Oh the joys of office unity. Someone decided that every day between December 1 and the 24th someone should bring food to work. And what good food it has been. But I am miserable! I have been allowing myself to eat, but I have been attempting to wait until I am hungry and stop when I am full. Doing pretty well, and have been amazed at how fast full happens. Also am surprised that I feel find just tasting things and not eating a lot. But it has brought up all those "eat eat eat" feelings. I feel like I am in a food induced coma, but it has taken waaay less food to make that happen. But with all that said, I am still eating way to much. And it is making me feel icky (yes that is a word). This is a good thing I guess. Now if I can just use it to help not eat as much the rest of the month.

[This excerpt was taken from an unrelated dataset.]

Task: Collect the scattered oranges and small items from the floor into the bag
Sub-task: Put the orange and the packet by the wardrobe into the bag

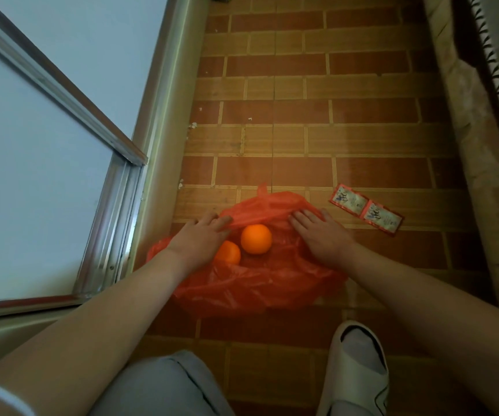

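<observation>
From the head camera, looking down: a red plastic bag lies crumpled on the brick-patterned floor, close against the base of a wall with a metal-framed glass door at the left. Both hands are on the bag's far edge. The left hand lies with its fingers fairly straight, the fingertips on the raised fold of red plastic — whether the thumb pinches the film underneath cannot be told. The right hand rests palm down on the plastic a little to the right, fingers extended and slightly spread, thumb out to the side; it looks flat on the bag rather than curled round anything.

Between the two hands sit two oranges on the red plastic: the larger orange in full view, and the second orange just beside it, partly covered by the left wrist. The two seem to touch or nearly so.

On the floor to the right of the bag, apart from it, lies a strip of two joined sachets — red-edged with pale printed faces.

Near the bottom, a foot in a white slipper stands on the floor, and a knee in light fabric shows beside it.
</observation>
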`<state>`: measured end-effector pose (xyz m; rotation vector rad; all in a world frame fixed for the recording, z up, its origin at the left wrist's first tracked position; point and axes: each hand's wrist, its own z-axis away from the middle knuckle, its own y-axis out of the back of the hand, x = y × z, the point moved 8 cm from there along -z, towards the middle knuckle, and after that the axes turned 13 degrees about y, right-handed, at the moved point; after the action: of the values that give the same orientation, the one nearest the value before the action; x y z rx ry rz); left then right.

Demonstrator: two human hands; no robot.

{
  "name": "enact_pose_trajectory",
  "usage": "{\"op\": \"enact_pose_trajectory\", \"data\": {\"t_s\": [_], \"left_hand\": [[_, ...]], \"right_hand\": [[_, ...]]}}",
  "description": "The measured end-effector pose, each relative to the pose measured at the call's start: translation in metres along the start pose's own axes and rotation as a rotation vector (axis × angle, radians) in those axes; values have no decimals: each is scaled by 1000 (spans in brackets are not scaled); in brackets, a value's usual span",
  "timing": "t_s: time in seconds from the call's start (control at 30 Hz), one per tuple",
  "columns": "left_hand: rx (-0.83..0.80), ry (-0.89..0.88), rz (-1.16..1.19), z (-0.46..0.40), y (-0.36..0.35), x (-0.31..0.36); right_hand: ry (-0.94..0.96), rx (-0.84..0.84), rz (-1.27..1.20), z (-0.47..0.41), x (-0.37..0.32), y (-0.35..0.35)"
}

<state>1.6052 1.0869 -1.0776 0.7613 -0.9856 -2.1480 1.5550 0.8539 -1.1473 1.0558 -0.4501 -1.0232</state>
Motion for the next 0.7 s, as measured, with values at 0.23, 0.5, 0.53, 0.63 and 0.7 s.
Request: {"op": "enact_pose_trajectory", "data": {"t_s": [0.23,0.5,0.53,0.63,0.7], "left_hand": [[-223,172,84,0,-34,-17],[-75,280,7,-9,-12,-13],[-37,283,7,-10,-6,-12],[74,233,88,-15,10,-2],[144,181,179,-17,22,7]], "right_hand": [[-98,57,-167,6,19,-10],[-338,149,-250,45,54,-25],[-356,175,-265,51,55,-23],[-320,376,-340,64,42,0],[-220,566,-322,73,24,19]]}}
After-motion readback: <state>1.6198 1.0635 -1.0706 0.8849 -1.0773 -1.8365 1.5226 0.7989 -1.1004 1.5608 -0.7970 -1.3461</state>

Getting out of bed in December at 6 am. Not doing so well. Weekends especially. But that is because I stayed up too late. I have about decided to start "going - moving in the direction of" bed around 9. I seem to not really be able to actual do toes up at 10 with out doing some reading and/or journaling. If I "go to bed" at 10 it is 11 before lights go out. But doing so at 9 makes me feel so much like I have no evening. Especially since I don't get off of work until 5:30. And on nights I have meetings it is worse. But I know that this is something I need to do so I will.

I have decided to try to give up TV watching this month. I have so much to do, and truth be told it is why I don't get to going to bed until 10...I am usually watching something that started at 9.

Monthly Progress Report:
  • No inches lost
  • 1 lb lost
  • successfully eating when hungry/stopping when full
  • generally successful food choices
  • Successful at getting to bed by 10 - most nights.

Not much to celebrate in the weight loss, but until I get back to the exercise I know that it will be slow going. But changes are happening. And as Ms. Maatha says...That's a good thing

"Inch by Inch life's a cinch;Yard by yard life is hard"

3 comments:

Kerstin said...

Jackie, I am SO impressed that you are doing SOMETHING! Getting the hang of hungry-eat/full-stop is so key to a healthier lifestyle. My eating has been pretty much out of control and I keep finding new/old excuses ... too unsettled, it's Xmas time, hate cooking in Dave's kitchen etc etc blah blah ...

I think it's great that you are trying to take steps towards your goal; baby steps they may be (although getting up at 6am every day does not sound like a small step to me!), but it's like you said before, it's all about making changes and reprogramming old habits. That takes time. You have dedication and reading your posts makes me realise that this is something I can do to start again.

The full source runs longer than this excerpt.